● Exercise materials:
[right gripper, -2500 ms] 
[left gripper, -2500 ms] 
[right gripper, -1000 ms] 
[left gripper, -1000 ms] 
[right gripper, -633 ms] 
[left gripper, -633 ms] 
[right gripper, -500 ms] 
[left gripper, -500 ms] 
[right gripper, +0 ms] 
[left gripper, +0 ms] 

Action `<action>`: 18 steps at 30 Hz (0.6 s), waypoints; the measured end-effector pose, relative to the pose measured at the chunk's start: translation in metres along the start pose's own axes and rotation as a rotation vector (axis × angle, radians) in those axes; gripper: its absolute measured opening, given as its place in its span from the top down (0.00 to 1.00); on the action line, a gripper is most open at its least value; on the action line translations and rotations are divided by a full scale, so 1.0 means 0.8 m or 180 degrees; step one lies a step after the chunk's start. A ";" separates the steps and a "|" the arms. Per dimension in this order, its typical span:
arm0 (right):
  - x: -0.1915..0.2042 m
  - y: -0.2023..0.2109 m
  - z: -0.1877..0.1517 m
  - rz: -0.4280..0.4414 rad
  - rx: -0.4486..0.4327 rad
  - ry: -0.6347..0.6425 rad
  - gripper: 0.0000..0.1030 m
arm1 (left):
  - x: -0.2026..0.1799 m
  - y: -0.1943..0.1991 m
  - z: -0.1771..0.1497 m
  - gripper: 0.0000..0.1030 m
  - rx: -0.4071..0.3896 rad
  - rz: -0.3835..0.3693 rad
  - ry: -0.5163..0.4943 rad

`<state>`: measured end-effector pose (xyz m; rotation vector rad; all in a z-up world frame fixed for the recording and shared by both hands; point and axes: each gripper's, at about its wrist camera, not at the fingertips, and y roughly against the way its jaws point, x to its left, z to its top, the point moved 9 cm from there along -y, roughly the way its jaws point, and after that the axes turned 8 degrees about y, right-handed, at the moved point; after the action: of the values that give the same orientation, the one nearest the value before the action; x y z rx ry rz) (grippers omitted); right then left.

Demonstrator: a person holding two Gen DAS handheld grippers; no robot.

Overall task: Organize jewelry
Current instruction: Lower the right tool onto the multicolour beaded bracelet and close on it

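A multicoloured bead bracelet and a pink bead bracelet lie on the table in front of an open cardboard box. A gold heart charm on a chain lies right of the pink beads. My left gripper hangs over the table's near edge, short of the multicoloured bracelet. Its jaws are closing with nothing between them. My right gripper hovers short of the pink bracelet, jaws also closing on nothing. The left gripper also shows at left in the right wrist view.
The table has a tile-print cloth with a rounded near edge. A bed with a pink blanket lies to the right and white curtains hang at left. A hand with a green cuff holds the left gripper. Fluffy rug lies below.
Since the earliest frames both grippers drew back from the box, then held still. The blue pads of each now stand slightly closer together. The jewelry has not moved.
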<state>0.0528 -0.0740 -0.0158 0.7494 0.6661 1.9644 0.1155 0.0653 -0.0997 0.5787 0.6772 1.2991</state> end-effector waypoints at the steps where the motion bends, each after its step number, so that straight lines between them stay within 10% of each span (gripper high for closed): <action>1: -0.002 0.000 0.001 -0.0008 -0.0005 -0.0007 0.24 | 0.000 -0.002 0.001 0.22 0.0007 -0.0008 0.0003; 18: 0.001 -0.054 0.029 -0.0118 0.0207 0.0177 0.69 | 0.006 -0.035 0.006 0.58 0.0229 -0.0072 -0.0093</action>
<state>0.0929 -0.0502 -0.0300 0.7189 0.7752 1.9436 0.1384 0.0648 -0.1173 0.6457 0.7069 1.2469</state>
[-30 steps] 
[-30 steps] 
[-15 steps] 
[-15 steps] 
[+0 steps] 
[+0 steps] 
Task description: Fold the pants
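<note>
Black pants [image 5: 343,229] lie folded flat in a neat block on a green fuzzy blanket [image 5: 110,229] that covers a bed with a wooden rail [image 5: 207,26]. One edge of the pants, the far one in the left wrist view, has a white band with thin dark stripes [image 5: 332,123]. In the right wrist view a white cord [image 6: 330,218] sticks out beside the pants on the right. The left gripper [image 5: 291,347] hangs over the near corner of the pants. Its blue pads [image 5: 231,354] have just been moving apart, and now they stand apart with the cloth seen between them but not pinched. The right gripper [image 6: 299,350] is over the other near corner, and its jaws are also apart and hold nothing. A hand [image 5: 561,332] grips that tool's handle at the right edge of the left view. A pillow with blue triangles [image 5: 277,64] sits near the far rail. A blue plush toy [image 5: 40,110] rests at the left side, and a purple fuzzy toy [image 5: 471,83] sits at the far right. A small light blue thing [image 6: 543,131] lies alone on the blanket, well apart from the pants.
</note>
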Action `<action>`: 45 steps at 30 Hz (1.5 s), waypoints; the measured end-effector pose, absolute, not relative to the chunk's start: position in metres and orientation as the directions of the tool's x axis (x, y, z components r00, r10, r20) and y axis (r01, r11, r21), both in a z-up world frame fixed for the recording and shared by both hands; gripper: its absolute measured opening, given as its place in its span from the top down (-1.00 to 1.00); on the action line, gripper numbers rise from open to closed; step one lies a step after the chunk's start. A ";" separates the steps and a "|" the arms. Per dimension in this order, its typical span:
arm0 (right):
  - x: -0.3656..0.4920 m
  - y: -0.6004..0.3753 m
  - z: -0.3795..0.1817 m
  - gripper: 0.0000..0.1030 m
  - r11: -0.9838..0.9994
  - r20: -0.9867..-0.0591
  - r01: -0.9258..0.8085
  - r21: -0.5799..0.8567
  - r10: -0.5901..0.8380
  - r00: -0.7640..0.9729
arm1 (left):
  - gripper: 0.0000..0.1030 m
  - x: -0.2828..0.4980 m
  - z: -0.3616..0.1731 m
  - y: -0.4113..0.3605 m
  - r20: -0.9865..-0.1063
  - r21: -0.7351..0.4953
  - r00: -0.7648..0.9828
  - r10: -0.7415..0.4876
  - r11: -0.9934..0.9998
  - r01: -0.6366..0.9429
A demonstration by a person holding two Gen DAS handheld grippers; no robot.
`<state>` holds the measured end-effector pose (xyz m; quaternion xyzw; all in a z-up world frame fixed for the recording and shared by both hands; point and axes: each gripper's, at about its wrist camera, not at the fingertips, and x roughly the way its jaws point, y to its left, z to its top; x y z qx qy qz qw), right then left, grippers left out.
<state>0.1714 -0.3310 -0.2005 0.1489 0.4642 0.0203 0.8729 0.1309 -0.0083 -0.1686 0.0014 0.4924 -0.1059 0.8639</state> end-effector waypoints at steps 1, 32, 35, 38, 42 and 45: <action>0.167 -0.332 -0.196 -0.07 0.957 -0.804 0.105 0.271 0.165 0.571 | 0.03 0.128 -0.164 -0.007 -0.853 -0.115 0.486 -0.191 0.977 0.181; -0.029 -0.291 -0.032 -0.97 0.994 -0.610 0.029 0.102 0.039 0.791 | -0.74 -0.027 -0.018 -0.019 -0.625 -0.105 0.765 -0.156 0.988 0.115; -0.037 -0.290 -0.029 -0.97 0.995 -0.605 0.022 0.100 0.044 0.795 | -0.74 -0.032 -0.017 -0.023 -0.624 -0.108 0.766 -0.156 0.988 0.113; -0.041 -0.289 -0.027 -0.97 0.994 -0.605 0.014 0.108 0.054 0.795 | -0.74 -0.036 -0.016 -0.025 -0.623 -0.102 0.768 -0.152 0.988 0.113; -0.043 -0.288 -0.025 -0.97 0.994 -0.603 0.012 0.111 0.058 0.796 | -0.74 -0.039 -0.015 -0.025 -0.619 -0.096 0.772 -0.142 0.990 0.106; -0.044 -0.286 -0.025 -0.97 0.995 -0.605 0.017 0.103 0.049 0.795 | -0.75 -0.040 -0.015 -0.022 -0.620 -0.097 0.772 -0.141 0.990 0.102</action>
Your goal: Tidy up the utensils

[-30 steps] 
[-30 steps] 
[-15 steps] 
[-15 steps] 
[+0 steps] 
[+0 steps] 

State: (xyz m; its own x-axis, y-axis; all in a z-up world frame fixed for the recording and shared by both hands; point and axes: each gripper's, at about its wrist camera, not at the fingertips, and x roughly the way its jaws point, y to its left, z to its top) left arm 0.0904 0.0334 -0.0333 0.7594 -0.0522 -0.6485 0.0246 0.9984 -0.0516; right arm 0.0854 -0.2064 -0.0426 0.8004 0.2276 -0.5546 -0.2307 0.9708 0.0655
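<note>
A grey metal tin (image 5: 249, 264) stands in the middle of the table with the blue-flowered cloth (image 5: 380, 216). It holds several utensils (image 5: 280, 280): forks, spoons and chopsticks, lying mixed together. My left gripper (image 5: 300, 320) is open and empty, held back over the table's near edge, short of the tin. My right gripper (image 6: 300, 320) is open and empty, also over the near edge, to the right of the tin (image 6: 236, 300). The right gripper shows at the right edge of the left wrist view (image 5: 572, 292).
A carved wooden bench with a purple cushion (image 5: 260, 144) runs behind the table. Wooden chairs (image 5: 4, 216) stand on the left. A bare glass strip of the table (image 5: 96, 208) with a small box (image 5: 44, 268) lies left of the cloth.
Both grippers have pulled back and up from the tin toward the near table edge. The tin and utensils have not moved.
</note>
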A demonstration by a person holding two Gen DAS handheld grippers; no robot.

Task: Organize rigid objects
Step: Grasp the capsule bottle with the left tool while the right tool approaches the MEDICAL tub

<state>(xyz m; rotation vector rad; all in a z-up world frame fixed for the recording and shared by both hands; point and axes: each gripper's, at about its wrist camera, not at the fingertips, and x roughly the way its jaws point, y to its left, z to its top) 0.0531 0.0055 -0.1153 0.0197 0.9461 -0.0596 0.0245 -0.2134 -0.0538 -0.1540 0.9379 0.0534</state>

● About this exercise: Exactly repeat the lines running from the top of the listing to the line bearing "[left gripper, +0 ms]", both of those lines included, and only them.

● The answer:
[right gripper, -2500 ms] 
[left gripper, -2500 ms] 
[right gripper, -1000 ms] 
[left gripper, -1000 ms] 
[right gripper, -633 ms] 
[left gripper, -633 ms] 
[right gripper, -500 ms] 
[left gripper, -500 ms] 
[right gripper, +0 ms] 
[left gripper, +0 ms] 

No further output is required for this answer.